Monday, April 7, 2008
Bear Stearns Consequences
The idea of the Fed taking protective custody of big investment banks has already led to arguments that those firms should be subject to the same capital requirements faced by the commercial banks already in the Fed's care.
Worse, whatever flaws exist in current imperfect bank regulations would infect more of the financial system. Capital requirements inspired some commercial banks to mask some of their most toxic assets in "off-balance-sheet" instruments. Investment banks might be inspired to do the same, making their true financial health even murkier.

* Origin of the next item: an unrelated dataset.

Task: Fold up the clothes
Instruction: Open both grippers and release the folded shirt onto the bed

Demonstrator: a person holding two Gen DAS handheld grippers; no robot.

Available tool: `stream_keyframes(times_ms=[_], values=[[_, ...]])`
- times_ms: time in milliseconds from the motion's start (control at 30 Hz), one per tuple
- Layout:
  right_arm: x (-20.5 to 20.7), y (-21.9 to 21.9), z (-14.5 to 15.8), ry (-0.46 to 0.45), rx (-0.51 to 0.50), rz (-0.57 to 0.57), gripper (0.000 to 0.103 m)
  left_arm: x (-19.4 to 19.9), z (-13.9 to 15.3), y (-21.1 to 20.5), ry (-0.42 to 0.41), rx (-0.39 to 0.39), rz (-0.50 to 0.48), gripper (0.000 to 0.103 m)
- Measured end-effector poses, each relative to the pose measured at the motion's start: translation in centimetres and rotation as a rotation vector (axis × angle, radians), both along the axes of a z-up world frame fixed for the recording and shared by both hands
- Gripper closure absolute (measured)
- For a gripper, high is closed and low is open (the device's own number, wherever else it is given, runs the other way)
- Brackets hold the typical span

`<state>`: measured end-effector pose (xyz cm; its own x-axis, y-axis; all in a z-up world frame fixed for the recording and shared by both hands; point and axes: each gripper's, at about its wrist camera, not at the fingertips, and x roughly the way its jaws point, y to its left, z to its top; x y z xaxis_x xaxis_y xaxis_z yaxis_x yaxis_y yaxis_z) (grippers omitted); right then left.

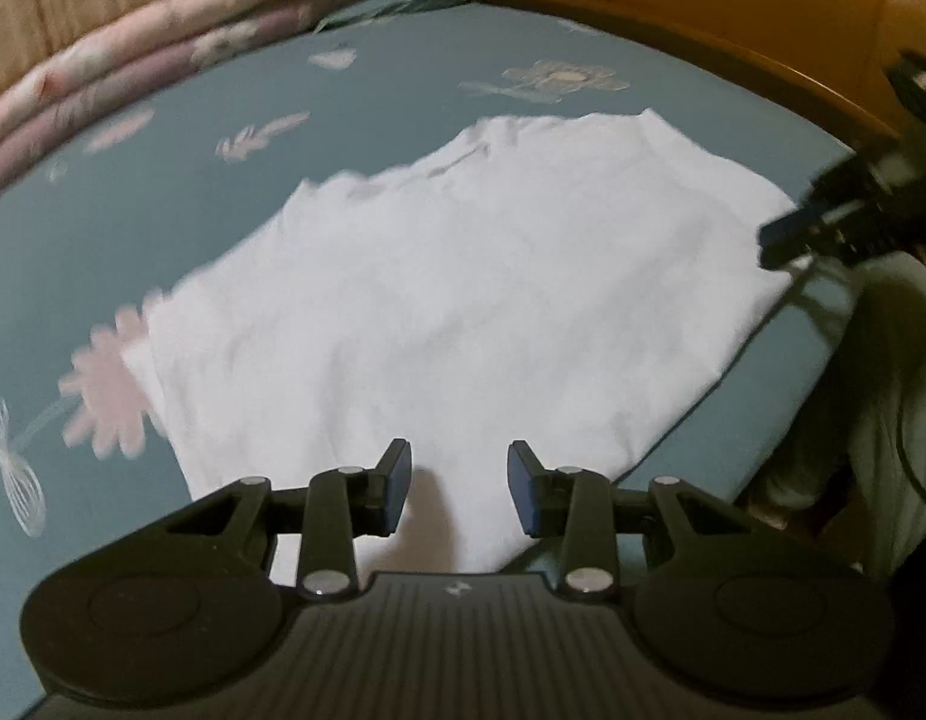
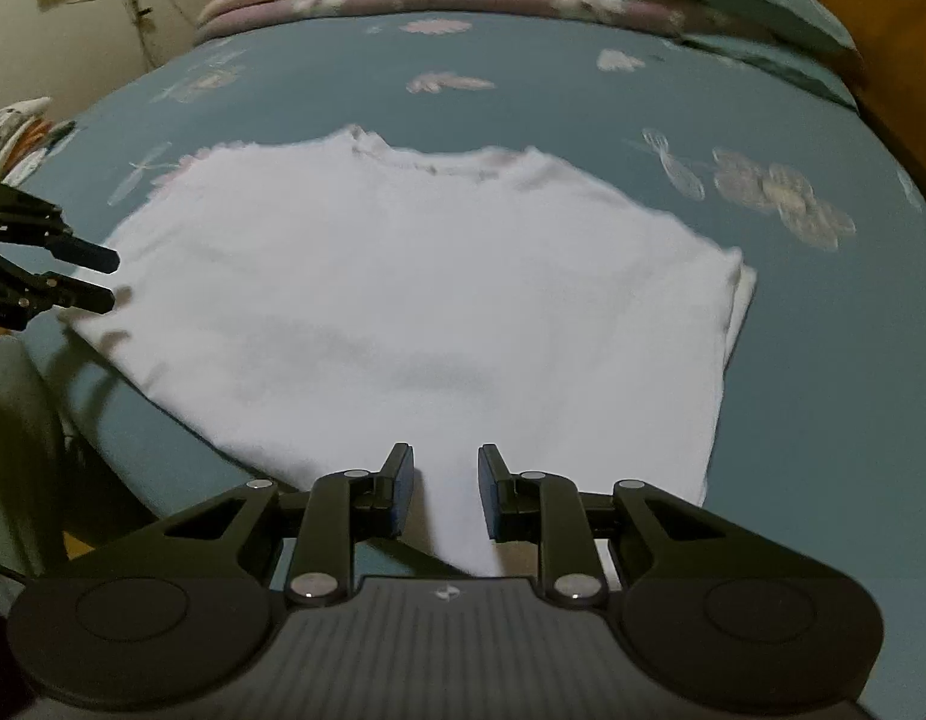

Today's capital requirements also have the perverse effect of encouraging banks to shed capital when times are good and raise it just when they need it most, says Michael Peterson, research director at Pzena Investment Management, which owns shares of both flavors of bank.
Thus, they are forced to sell assets in falling markets, while diluting their already beleaguered shareholders by issuing fresh equity and paying usurious interest rates for preferred stock and debt.
This is what economists call "pro-cyclicality," a fancy way of saying it makes bad situations worse, possibly raising the likelihood that there will be more Bear Stearnses in the future.
This is an extreme example, but it is worth remembering that the 1989 law passed to bail out the savings-and-loan industry pushed hundreds of thrifts to an early grave by raising their capital requirements when it was hardest to raise money.
That law also created the Resolution Trust Corporation to dispose of the assets of defunct thrifts. The RTC became a greenhouse for bundling together risky assets into securities, which worked for a while, until the subprime disaster that just visited Wall Street.
This isn't to suggest there should be no regulation. On the contrary, smarter regulation probably could have averted the mess we're in today. Rather, it's a reminder of the minefields policy makers face as they consider a post-Bear Stearns world.